All eqidae within the EU have to be accompanied by an identification document [aka “passport”] during their movements [this includes travelling to shows] and this identification document shall be issued for the lifetime of the animal.
There are 3 elements to the ID of the horse:
- a single lifetime identification document (the passport) including a narrative and a diagrammatical description
- a method to ensure an unequivocal link between the identification document and the animal: microchipping, DNA testing, retinal scans.
- a database maintained by the passport issuing body [e.g. the breed registery or stud book] recording, under a unique ID number, the identification details relating to the animal for which the ID doc was issued to the keeper who submitted the application for the ID doc.

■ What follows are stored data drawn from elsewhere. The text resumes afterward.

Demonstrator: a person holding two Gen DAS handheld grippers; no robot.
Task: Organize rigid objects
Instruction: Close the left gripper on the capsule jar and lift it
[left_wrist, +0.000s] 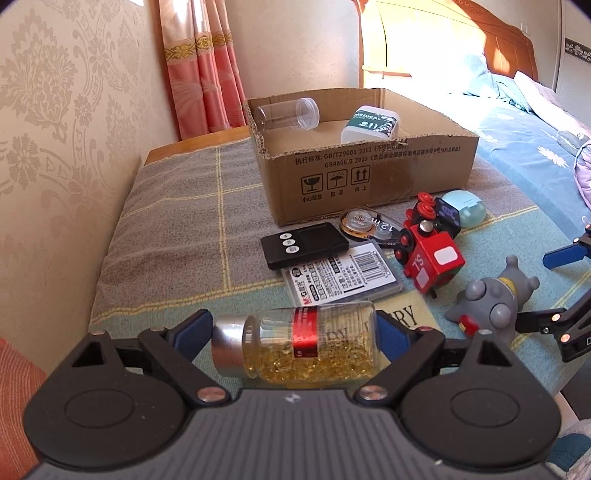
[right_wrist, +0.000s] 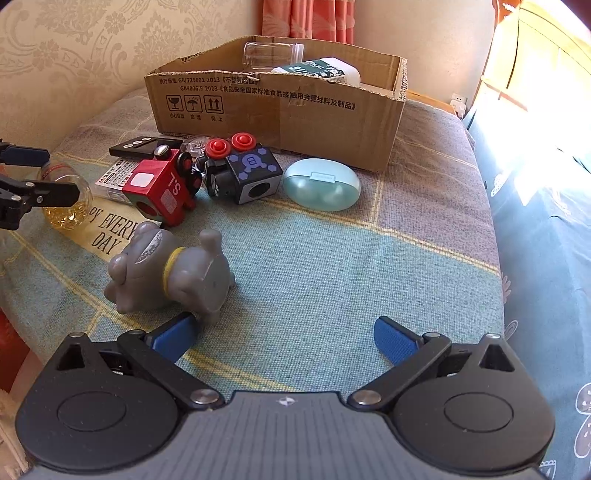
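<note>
A clear bottle of yellow capsules (left_wrist: 317, 343) with a silver cap and red label lies sideways between my left gripper's (left_wrist: 295, 326) blue pads, which press on its cap and base. From the right wrist view the same bottle (right_wrist: 68, 206) shows at the left edge inside that gripper (right_wrist: 44, 173). My right gripper (right_wrist: 286, 325) stands open over the checked cloth, nothing between its fingers. A grey toy animal (right_wrist: 173, 269) lies just beyond its left fingertip. The cardboard box (left_wrist: 369, 181) at the back holds a clear jar (left_wrist: 288, 114) and a white-green medical container (left_wrist: 369, 123).
On the cloth before the box lie a black remote (left_wrist: 303, 245), a correction tape (left_wrist: 369, 223), a flat plastic case (left_wrist: 343, 277), a red toy train (left_wrist: 428, 254), a dark cube toy (right_wrist: 243, 173) and a mint earbud case (right_wrist: 321, 184). A bed lies right, a wall left.
</note>
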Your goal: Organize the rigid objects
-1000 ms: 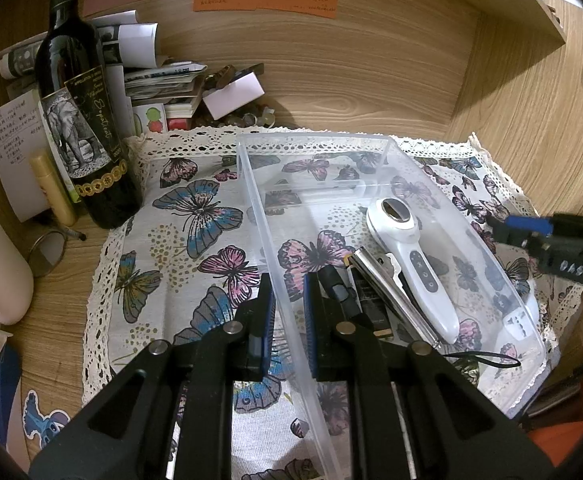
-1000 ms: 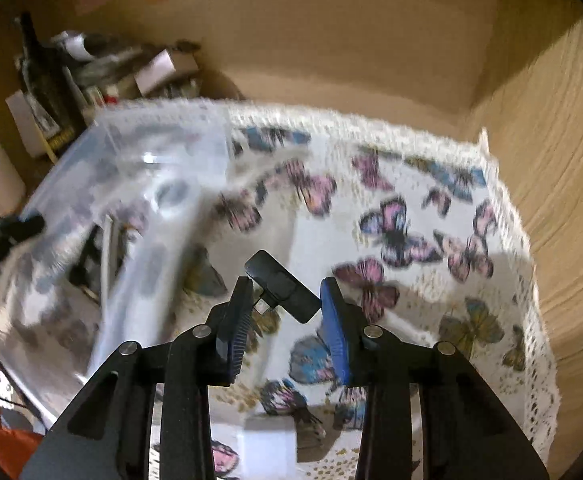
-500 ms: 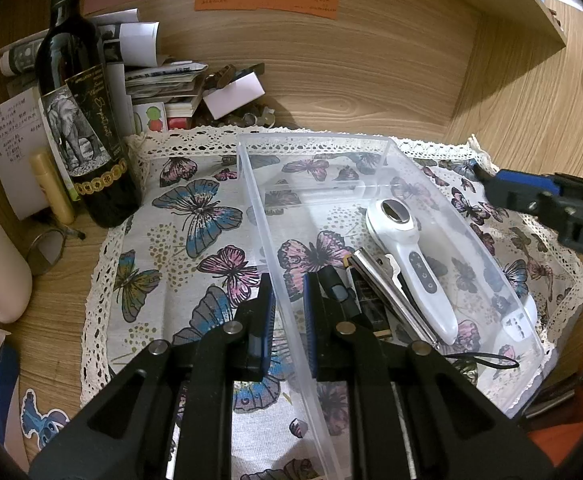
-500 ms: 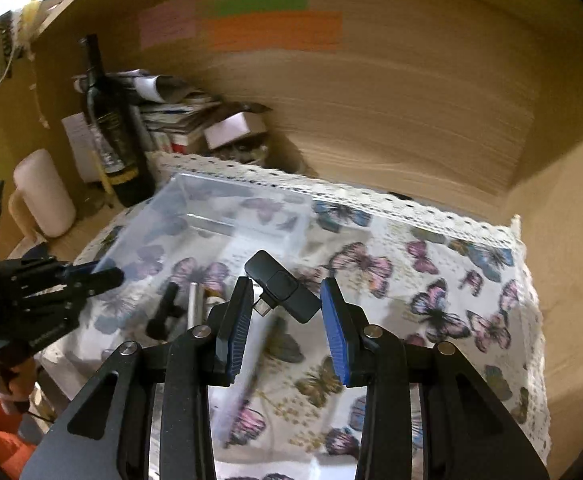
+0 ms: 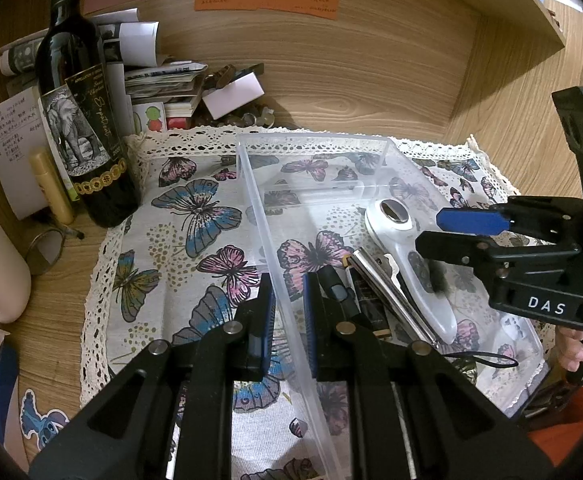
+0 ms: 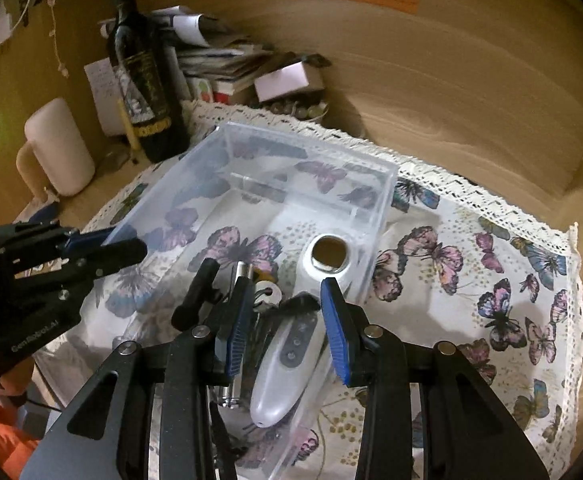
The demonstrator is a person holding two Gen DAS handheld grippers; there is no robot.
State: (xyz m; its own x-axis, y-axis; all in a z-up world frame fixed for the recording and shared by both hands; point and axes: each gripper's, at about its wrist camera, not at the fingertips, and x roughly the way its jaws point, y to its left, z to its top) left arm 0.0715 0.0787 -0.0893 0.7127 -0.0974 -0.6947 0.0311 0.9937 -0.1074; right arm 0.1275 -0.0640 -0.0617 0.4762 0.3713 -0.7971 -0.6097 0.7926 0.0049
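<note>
the right gripper (image 6: 287,322) has released the black adapter (image 6: 299,303) and now gapes above the clear bin (image 6: 375,216). the left gripper (image 5: 289,320) pinches the bin's near-left wall; the adapter is half hidden.

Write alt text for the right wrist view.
The open right gripper hovers over a clear plastic bin holding a white handheld device and metal tools. The left gripper straddles the bin's left wall; a wine bottle stands behind.

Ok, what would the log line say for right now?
left gripper: clamped on clear box wall | right gripper: open, over box | small black part: on white handheld device in box
</note>
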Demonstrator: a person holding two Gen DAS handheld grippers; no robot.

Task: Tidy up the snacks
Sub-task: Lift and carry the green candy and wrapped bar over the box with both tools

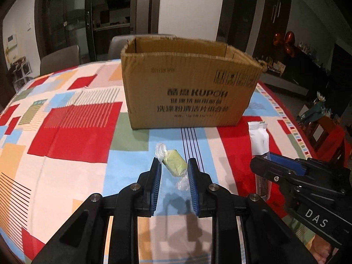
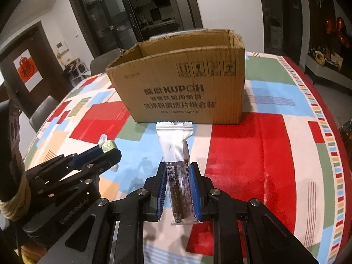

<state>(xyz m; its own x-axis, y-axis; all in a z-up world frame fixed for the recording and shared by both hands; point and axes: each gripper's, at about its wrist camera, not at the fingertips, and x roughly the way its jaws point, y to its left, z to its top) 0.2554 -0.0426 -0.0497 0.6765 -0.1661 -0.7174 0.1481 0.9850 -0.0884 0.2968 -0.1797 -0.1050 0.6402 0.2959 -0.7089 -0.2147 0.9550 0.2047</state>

Each EU nation is obliged to maintain a central database for all eqidae within their national borders. This is hugely important for animal and human disease surveillance, animal welfare, crime and fraud prevention. We had a scandal about horse meat in the human food chain a few years ago and it focused the UK govt enough to finally get behind that central data base.
The Irish seller should have the paper passport, the horse should have a microchip, the breed registery should have a unique ID number for that horse linked to the microchip. Changing the name and sticking on a commercial suffix to tempt a buyer should not alter the ID of the horse - because the new keeper should have registered the name change with the passport issuer.
The system works well until a seller fails to hand on the passport [illegal] or a buyer doesn’t change details of ownership [similarly]. Both can and do happen, obviously, BUT the value of the horse frequently lies precisely in the docs. Think of buying a TB for racing and not knowing what is under that plain bay wrapping or spending $$$$$ on a dressage prospect and not knowing to whom that plain bay is related.